**WHAT THE EXERCISE ASKS**
The entire listing below is to be transcribed without a single slip.

**AVAILABLE DATA**
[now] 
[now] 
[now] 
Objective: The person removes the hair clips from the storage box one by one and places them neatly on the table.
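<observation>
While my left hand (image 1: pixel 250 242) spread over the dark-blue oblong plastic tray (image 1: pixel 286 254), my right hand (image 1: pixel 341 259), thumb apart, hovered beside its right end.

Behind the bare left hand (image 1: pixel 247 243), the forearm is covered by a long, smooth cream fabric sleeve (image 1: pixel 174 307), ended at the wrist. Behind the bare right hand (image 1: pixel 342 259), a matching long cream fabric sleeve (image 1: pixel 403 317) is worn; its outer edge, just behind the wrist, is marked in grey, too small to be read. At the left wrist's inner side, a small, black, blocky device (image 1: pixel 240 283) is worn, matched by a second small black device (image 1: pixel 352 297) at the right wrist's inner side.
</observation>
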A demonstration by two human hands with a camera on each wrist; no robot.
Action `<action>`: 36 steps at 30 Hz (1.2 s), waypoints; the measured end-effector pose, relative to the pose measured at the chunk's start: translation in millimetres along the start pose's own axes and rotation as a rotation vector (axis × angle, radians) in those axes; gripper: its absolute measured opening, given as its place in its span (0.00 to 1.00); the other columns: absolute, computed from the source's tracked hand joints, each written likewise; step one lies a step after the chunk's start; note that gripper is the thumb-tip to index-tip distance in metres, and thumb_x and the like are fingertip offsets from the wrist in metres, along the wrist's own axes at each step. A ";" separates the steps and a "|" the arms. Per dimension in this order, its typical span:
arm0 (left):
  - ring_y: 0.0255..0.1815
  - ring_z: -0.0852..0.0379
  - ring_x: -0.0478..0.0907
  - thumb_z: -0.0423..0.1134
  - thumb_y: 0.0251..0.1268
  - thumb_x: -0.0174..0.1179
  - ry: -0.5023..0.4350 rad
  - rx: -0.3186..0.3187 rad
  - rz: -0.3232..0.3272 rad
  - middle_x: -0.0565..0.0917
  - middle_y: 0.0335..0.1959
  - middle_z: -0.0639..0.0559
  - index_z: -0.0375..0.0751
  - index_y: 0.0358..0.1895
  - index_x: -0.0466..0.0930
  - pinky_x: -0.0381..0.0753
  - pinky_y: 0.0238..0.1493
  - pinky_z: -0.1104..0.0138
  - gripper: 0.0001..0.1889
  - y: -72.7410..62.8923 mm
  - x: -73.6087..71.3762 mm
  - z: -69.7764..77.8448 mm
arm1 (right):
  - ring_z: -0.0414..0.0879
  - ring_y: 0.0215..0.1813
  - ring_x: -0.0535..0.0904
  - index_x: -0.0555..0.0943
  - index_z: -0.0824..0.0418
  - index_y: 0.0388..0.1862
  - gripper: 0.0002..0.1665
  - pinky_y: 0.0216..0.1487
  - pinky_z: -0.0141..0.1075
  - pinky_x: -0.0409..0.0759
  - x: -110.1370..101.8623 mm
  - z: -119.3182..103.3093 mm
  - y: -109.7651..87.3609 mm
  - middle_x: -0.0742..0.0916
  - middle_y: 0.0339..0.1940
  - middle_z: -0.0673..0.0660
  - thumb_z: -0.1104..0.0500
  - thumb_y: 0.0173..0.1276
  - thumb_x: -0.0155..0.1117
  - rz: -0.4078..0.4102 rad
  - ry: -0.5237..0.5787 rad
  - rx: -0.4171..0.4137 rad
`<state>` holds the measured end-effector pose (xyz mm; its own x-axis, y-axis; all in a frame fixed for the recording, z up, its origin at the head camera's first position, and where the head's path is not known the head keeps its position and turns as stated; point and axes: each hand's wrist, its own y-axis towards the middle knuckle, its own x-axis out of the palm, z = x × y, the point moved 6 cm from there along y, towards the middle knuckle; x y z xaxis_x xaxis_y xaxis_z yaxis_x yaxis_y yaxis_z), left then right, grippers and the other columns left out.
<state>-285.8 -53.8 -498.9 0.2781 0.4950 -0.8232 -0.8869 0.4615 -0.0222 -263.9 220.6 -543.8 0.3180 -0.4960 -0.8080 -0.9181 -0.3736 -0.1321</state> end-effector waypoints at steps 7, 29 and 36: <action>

**TASK SOLUTION**
[now] 
[now] 
[now] 
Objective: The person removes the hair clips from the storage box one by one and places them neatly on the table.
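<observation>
While my left hand (image 1: pixel 250 242) spread over the dark-blue oblong plastic tray (image 1: pixel 286 254), my right hand (image 1: pixel 341 259), thumb apart, hovered beside its right end.

Behind the bare left hand (image 1: pixel 247 243), the forearm is covered by a long, smooth cream fabric sleeve (image 1: pixel 174 307), ended at the wrist. Behind the bare right hand (image 1: pixel 342 259), a matching long cream fabric sleeve (image 1: pixel 403 317) is worn; its outer edge, just behind the wrist, is marked in grey, too small to be read. At the left wrist's inner side, a small, black, blocky device (image 1: pixel 240 283) is worn, matched by a second small black device (image 1: pixel 352 297) at the right wrist's inner side.
</observation>
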A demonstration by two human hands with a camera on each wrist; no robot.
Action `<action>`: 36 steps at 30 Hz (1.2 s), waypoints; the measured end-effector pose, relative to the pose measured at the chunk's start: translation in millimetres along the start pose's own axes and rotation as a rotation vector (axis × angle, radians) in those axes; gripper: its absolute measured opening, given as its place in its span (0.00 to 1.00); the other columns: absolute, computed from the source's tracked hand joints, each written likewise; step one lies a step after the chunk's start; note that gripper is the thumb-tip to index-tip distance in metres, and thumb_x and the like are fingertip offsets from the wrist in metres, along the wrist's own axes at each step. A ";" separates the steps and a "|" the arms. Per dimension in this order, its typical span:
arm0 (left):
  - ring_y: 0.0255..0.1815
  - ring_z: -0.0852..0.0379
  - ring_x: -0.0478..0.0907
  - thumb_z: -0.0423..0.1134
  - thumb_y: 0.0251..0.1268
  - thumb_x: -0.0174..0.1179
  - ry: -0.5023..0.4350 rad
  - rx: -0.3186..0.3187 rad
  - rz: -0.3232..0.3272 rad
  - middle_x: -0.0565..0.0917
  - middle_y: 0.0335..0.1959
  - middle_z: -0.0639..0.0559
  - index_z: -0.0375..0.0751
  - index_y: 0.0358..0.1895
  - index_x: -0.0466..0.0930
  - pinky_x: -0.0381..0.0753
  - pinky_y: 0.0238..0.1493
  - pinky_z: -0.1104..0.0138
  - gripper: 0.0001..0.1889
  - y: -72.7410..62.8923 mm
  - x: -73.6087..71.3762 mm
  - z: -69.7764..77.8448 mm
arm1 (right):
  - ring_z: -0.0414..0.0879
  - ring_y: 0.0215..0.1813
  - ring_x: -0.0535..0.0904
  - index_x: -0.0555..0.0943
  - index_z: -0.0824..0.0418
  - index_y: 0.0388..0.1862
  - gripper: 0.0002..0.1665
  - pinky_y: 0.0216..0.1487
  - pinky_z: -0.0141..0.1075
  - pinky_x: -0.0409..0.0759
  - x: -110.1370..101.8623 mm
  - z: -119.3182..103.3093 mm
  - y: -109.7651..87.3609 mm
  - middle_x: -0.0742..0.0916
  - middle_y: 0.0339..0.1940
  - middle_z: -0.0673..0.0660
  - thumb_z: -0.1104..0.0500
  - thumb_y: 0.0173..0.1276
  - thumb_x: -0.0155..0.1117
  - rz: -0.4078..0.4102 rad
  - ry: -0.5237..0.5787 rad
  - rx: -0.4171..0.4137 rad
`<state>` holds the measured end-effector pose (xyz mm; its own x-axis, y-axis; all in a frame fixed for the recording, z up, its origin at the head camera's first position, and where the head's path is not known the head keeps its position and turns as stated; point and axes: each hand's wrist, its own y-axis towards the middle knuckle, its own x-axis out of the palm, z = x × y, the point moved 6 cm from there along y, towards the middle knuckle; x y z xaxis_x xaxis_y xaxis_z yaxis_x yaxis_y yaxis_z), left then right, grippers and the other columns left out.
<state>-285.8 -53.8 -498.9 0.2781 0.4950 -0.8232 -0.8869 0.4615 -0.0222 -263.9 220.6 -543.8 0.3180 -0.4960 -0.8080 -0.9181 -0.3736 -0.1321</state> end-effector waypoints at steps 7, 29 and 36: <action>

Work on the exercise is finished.